=== Assignment ===
Search the data below for the string "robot" and copy all lines where it shows up.

(Supplied data Opens)

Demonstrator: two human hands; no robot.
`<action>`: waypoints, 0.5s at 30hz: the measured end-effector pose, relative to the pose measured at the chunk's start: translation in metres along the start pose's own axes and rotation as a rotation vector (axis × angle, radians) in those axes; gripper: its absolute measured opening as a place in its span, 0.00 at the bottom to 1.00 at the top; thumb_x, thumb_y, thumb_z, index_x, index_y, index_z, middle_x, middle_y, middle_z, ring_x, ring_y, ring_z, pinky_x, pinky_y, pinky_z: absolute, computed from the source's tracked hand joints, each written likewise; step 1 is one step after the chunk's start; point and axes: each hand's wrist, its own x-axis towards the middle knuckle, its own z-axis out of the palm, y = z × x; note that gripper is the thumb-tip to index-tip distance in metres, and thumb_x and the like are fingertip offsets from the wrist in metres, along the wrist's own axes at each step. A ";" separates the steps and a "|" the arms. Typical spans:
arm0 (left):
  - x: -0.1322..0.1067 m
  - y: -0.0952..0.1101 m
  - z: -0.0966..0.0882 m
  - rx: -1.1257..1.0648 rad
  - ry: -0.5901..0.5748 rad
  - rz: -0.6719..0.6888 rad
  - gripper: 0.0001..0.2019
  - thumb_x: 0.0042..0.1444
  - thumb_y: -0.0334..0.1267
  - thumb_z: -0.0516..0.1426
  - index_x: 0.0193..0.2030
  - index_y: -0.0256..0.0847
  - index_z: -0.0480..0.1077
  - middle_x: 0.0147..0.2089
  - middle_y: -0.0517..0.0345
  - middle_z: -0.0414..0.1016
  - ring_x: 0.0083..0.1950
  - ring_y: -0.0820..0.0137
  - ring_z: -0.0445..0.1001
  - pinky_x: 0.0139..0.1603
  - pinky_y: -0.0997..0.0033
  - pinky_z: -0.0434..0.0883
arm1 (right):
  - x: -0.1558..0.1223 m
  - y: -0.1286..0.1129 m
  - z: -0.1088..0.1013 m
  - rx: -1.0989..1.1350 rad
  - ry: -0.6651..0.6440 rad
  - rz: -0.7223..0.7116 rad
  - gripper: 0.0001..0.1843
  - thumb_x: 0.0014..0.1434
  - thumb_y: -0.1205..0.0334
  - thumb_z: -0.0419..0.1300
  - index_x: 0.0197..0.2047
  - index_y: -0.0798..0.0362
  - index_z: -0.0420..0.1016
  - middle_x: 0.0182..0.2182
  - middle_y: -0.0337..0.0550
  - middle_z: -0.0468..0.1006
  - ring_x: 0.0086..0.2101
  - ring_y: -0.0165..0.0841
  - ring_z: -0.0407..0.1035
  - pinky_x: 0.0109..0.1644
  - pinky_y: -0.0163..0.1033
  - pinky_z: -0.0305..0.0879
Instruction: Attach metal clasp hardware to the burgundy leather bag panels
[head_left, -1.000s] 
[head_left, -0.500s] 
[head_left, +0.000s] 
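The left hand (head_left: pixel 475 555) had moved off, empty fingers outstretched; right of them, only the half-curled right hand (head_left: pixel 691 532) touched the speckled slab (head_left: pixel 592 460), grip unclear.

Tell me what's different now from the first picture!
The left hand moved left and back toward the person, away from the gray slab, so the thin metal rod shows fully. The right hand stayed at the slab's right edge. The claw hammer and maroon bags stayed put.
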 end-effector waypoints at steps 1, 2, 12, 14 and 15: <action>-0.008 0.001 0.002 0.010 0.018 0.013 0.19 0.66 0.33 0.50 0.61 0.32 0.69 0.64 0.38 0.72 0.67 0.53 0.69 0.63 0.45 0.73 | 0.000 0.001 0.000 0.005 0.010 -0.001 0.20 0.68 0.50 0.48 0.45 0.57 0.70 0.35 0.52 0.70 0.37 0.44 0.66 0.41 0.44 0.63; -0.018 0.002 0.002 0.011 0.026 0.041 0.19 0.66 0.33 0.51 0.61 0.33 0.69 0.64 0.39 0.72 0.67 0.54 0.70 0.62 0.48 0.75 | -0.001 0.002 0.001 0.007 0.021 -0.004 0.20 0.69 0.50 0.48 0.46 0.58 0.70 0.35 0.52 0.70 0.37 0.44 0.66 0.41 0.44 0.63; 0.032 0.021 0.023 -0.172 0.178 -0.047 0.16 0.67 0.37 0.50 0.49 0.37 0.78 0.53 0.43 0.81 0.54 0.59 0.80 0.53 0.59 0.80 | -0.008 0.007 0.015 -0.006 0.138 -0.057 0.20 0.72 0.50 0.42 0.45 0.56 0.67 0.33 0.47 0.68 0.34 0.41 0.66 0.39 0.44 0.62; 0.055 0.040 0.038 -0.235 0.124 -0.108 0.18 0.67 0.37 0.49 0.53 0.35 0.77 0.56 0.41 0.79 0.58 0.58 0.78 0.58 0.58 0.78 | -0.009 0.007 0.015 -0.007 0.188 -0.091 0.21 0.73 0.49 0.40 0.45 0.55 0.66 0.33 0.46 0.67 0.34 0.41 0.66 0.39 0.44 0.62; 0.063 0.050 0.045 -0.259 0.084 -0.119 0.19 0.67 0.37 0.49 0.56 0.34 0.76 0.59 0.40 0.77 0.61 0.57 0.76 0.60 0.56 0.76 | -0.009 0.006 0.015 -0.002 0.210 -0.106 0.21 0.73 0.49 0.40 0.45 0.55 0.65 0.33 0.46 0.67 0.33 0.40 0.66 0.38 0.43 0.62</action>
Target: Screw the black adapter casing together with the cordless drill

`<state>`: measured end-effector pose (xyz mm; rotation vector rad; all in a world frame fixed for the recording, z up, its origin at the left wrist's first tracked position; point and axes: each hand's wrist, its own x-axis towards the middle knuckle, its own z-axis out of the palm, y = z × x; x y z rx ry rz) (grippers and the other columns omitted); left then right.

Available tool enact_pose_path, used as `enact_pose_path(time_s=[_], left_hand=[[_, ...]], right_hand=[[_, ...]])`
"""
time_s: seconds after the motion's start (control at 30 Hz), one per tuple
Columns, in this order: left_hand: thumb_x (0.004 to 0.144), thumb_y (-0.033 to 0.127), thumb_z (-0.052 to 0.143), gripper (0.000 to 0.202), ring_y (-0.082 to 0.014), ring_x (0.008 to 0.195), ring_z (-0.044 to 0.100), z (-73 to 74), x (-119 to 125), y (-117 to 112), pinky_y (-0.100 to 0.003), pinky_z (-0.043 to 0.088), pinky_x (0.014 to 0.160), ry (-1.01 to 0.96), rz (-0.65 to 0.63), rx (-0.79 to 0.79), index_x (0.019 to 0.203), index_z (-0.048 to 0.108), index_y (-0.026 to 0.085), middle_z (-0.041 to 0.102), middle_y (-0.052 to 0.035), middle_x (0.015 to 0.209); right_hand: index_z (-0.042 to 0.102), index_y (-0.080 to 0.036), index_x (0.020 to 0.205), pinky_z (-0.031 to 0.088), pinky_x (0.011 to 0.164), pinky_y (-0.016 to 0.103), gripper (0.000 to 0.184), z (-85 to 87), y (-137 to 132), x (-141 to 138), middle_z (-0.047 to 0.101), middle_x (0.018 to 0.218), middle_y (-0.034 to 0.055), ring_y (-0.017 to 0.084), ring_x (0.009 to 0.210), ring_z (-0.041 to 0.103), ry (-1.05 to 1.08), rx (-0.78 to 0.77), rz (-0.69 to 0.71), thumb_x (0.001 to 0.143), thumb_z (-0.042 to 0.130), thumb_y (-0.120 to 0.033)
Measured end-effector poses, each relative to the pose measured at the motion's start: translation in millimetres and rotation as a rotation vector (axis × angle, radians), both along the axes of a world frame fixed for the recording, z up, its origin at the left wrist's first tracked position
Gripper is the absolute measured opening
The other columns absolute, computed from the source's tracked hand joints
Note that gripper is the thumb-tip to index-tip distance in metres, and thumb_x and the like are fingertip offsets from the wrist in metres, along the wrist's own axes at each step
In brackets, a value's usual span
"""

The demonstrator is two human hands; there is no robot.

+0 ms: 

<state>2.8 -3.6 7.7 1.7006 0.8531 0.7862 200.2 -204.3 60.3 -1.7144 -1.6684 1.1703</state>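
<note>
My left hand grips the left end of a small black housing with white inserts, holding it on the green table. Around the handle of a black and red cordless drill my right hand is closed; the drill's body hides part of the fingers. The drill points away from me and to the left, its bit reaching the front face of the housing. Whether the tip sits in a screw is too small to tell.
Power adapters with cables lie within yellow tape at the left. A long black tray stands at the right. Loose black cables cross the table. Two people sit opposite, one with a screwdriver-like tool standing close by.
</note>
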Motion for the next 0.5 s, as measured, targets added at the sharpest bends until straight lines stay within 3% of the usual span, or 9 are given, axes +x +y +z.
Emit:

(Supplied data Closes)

=== Reply ===
Demonstrator: two human hands; no robot.
The demonstrator is two human hands; there is no robot.

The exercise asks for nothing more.